Is there more testing after diagnosis?
Once CGD is diagnosed, doctors may need to do further x-rays, blood and urine tests, depending on the person’s symptoms.
They will also do baseline blood tests when the person is healthy, so they can compare results if they get ill and find out what might be causing problems.
It’s vital that people with CGD have regular blood tests so any problems can be found and treated early.
What are some common symptoms of CGD?
People with CGD often have bacterial infections including Staphylococcus aureus, Pseudomonas, Salmonella, Klebsiella, Actinomyces, Streptococcus, Norcardia and Serratia.
Fungal infections are also common, including Aspergillus fumigatus and Aspergillus nidulans.

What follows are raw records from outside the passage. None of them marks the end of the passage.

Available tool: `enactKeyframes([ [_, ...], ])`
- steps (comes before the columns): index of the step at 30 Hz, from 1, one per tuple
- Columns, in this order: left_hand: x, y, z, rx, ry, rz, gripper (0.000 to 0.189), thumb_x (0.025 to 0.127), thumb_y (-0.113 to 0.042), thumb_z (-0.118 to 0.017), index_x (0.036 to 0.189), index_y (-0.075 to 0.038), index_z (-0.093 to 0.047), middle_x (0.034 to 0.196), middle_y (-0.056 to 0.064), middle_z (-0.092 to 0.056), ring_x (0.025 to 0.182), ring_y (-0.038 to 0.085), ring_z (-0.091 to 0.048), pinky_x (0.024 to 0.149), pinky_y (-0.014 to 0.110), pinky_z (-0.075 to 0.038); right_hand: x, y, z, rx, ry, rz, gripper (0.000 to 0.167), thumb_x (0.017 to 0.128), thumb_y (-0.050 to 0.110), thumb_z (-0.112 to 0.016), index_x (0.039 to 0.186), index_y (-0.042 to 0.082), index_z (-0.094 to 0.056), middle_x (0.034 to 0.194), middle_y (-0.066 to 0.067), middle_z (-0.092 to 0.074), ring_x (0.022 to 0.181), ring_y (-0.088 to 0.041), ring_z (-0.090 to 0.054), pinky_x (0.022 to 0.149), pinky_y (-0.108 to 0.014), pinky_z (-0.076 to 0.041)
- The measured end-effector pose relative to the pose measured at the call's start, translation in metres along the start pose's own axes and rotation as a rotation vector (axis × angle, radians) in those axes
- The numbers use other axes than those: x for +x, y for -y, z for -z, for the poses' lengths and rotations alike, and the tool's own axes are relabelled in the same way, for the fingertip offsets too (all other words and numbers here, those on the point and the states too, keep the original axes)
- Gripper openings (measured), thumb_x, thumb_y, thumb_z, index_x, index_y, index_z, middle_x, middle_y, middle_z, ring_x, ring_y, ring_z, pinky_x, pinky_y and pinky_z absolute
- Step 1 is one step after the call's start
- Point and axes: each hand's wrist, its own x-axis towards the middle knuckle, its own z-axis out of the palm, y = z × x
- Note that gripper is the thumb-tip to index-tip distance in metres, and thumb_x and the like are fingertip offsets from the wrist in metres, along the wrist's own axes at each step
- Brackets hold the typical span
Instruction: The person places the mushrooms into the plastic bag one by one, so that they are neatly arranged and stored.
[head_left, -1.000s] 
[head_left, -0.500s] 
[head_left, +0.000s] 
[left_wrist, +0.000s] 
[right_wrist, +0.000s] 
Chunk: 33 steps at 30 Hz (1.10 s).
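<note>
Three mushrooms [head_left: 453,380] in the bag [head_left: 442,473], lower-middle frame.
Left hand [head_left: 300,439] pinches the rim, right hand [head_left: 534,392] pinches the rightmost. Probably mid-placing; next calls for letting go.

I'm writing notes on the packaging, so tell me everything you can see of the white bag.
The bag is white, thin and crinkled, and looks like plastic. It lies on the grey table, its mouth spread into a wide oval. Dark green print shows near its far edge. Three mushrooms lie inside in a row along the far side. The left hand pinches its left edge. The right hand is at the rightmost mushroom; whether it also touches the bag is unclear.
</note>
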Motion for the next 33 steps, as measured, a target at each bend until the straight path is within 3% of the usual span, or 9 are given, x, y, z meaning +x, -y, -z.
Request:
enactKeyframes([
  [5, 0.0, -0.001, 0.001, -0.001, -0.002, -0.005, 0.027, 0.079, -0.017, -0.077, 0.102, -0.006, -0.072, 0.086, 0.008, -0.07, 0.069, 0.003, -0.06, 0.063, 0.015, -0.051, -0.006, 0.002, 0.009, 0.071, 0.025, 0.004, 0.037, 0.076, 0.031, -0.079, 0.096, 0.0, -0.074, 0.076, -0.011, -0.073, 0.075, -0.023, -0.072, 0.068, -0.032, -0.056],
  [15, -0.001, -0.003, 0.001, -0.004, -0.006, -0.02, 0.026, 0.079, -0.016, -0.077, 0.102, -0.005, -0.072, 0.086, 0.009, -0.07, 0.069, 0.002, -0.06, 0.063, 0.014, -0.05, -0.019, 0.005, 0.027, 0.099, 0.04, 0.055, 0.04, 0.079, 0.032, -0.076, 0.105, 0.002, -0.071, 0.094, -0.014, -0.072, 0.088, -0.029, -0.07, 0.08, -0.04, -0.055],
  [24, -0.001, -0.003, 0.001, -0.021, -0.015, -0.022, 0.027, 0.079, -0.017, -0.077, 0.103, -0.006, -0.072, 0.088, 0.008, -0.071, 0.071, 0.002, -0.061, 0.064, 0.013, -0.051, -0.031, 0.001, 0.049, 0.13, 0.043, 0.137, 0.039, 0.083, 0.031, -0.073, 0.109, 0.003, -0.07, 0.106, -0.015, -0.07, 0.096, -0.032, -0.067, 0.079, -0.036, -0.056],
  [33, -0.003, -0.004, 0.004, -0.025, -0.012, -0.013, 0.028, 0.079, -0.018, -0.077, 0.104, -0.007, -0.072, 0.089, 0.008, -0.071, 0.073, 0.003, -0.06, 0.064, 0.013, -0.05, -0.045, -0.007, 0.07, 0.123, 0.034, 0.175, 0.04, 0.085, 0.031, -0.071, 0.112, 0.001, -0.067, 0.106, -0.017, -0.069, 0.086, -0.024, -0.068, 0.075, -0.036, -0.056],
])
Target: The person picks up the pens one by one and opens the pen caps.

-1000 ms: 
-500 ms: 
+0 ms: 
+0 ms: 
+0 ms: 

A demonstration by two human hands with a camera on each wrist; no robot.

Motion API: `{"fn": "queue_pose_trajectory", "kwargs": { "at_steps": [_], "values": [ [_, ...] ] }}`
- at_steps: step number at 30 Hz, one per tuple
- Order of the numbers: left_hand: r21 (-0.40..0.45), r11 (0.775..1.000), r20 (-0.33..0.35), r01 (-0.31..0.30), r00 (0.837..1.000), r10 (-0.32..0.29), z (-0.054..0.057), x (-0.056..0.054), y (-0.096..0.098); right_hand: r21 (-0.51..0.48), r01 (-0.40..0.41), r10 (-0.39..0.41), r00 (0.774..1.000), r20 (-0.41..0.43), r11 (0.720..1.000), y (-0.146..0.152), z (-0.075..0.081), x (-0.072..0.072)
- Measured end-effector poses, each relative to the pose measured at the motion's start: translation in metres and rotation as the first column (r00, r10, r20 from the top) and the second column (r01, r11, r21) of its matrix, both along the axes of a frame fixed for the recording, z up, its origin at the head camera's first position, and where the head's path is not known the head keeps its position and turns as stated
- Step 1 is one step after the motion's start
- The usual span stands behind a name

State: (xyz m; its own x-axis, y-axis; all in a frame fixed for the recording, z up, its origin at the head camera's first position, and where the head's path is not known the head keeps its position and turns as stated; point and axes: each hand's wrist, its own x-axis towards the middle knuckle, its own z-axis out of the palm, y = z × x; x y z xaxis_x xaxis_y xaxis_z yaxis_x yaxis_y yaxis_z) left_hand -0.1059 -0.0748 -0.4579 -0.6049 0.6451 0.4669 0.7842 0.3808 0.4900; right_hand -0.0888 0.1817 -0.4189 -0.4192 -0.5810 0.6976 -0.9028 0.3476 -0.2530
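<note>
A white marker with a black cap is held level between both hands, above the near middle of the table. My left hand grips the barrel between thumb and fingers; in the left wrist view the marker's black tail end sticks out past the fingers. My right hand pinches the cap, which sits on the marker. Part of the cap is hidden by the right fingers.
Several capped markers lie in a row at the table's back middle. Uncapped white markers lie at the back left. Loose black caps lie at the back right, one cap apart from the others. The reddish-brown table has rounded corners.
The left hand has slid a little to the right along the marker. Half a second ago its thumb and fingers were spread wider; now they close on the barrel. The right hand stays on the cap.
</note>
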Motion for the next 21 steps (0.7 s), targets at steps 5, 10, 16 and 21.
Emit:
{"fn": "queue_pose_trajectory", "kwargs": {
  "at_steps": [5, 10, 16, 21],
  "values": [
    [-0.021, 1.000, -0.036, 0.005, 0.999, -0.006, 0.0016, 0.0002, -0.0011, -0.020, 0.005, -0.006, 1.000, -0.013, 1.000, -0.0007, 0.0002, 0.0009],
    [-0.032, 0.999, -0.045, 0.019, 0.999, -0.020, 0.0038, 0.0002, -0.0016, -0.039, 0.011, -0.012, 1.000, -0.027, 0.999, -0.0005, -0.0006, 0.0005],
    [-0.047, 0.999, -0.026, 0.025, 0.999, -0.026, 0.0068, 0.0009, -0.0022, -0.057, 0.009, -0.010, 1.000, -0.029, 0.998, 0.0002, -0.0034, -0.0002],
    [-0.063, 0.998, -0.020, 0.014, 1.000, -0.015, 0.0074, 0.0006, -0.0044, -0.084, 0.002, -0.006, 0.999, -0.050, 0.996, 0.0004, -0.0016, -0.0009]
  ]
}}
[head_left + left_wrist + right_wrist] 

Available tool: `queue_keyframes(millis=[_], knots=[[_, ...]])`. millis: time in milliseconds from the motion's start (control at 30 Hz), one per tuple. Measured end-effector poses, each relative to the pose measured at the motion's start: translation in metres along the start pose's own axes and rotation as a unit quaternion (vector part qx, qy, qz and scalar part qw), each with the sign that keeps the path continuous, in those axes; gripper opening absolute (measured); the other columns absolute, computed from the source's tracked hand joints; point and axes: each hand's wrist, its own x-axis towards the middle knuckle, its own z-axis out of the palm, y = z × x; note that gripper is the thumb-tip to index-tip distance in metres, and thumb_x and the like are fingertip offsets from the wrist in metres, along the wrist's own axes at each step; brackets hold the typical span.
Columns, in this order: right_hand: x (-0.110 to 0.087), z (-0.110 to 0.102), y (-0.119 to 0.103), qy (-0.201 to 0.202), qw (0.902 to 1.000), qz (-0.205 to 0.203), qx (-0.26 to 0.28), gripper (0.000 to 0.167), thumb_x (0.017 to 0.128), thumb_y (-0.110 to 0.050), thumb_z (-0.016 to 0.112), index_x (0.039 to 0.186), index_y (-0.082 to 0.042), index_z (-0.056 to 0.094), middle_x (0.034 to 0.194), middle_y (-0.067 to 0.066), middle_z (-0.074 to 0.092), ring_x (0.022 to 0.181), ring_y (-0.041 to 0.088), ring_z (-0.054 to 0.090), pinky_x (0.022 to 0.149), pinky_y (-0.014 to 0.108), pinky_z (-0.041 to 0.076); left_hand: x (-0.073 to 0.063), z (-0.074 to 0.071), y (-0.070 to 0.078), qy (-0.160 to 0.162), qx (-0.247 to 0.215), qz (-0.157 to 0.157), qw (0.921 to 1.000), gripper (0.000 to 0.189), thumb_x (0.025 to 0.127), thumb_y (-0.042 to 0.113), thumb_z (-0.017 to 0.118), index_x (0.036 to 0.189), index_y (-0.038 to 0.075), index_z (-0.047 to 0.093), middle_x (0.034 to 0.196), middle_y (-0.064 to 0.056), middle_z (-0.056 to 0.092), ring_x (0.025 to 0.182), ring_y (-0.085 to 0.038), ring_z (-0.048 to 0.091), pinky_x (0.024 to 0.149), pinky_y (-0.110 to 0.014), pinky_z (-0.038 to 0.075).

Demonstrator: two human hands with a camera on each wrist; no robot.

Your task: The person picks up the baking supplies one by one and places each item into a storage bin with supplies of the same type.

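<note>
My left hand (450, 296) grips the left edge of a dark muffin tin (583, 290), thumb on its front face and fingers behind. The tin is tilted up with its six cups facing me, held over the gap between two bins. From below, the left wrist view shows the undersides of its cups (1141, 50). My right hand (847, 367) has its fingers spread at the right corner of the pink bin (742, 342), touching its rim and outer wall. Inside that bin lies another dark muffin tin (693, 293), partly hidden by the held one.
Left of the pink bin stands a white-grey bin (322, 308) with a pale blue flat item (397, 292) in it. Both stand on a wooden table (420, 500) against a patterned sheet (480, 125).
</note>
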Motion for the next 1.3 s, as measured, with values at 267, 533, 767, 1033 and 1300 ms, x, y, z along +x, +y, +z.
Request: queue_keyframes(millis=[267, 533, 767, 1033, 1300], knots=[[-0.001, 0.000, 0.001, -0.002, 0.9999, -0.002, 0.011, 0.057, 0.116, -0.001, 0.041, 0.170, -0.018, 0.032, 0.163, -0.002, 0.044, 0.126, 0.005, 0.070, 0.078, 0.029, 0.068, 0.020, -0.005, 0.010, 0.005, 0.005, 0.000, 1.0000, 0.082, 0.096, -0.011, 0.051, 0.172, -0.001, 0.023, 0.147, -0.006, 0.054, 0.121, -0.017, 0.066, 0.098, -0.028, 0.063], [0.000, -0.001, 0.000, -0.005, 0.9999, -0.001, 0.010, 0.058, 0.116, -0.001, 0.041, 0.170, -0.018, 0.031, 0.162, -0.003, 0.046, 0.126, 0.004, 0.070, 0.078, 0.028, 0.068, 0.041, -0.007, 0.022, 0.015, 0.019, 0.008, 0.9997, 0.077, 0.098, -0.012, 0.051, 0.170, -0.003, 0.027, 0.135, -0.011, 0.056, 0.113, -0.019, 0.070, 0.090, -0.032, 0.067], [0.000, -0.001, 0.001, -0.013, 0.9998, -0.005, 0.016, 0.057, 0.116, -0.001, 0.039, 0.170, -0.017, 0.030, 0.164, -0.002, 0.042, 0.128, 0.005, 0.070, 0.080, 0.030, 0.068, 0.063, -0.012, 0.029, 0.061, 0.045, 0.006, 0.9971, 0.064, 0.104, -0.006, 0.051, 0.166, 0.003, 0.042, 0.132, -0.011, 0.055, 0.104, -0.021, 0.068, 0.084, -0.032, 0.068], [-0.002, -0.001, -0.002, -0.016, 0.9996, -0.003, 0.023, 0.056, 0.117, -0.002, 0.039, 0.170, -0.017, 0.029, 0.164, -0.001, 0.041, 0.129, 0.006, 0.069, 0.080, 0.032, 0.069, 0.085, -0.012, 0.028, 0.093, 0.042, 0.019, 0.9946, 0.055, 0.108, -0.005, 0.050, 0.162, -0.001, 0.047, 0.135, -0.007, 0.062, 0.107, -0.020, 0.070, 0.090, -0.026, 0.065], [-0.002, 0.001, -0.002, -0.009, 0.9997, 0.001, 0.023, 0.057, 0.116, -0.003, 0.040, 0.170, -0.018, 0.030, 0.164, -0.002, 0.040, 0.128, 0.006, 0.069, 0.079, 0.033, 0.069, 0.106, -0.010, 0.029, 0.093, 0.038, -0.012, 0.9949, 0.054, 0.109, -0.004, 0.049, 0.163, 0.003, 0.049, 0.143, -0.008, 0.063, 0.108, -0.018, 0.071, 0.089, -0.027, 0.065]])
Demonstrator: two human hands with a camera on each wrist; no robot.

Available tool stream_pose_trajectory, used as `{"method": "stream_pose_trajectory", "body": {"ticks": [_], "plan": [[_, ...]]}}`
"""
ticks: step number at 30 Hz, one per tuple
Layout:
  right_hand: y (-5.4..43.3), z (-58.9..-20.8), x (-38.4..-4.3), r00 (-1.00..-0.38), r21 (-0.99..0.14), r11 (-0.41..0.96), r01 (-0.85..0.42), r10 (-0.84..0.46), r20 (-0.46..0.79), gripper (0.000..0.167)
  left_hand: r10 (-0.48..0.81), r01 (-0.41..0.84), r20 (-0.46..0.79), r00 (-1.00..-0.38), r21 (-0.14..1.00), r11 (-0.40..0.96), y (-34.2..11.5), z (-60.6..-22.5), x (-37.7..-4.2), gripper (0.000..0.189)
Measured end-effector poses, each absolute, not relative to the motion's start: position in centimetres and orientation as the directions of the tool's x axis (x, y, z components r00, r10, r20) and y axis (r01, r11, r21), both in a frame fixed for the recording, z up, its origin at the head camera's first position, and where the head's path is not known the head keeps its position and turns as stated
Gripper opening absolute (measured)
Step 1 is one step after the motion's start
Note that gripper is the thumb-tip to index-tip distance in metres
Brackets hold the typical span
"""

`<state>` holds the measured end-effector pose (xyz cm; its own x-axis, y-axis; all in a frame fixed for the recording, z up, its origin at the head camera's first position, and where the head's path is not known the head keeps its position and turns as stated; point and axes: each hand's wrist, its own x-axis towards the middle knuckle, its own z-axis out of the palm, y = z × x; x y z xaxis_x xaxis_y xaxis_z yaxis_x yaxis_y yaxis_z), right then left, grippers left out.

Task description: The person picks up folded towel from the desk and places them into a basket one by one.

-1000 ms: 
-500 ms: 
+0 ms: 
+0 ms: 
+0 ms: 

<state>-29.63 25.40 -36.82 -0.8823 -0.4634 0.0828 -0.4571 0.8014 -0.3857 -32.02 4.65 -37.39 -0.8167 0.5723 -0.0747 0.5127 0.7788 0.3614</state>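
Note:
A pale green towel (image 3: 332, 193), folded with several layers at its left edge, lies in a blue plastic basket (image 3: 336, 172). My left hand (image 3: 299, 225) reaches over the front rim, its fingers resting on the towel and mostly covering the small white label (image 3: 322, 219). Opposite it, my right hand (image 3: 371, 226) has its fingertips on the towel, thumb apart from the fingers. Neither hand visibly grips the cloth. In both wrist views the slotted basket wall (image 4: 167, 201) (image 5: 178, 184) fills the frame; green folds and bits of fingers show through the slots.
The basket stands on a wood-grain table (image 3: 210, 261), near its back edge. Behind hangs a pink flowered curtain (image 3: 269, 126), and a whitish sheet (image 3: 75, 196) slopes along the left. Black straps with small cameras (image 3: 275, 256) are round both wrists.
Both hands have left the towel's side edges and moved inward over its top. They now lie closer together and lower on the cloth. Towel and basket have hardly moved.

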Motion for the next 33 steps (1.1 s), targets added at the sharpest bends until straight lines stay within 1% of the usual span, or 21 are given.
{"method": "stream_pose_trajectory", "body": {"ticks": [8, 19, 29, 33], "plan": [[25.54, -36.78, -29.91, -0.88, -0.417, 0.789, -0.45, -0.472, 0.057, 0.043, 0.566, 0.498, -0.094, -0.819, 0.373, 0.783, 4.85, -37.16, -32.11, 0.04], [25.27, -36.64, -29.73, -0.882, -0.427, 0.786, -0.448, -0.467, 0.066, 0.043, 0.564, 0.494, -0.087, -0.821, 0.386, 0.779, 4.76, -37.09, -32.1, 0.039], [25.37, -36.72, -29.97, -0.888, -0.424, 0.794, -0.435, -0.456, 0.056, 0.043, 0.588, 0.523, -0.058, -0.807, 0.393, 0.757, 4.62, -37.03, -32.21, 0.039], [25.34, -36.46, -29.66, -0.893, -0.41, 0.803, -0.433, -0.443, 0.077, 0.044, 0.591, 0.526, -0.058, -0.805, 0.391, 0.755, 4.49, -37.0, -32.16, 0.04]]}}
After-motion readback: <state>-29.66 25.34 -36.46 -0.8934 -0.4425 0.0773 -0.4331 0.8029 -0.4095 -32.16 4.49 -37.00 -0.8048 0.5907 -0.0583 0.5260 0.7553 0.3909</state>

Signs of these infections, and other symptoms of CGD, include:
• Failing to gain weight or grow normally as an infant
• Sores with pus or rashes anywhere on the body, including on the scalp and around and inside the nose
• Abscesses or boils
• Ulcer-like sores
• Sores around the bottom
• Difficulty or pain when urinating
• Warm, tender or swollen areas
• Swollen lymph nodes – hard lumps in the back of the ears or the groin area
• Persistent diarrhea
• Lots of infections that might disappear with antibiotics, but keep coming back or where antibiotics have little effect
• Two or more pneumonias in one year
The spleen, liver, gastrointestinal tract and urogenital tract are particularly susceptible to infection in CGD patients. Infections are also common in the lungs, lymph nodes, skin, liver, nostrils and mouth. An infection called osteomyelitis often affects the bones in the arms and legs.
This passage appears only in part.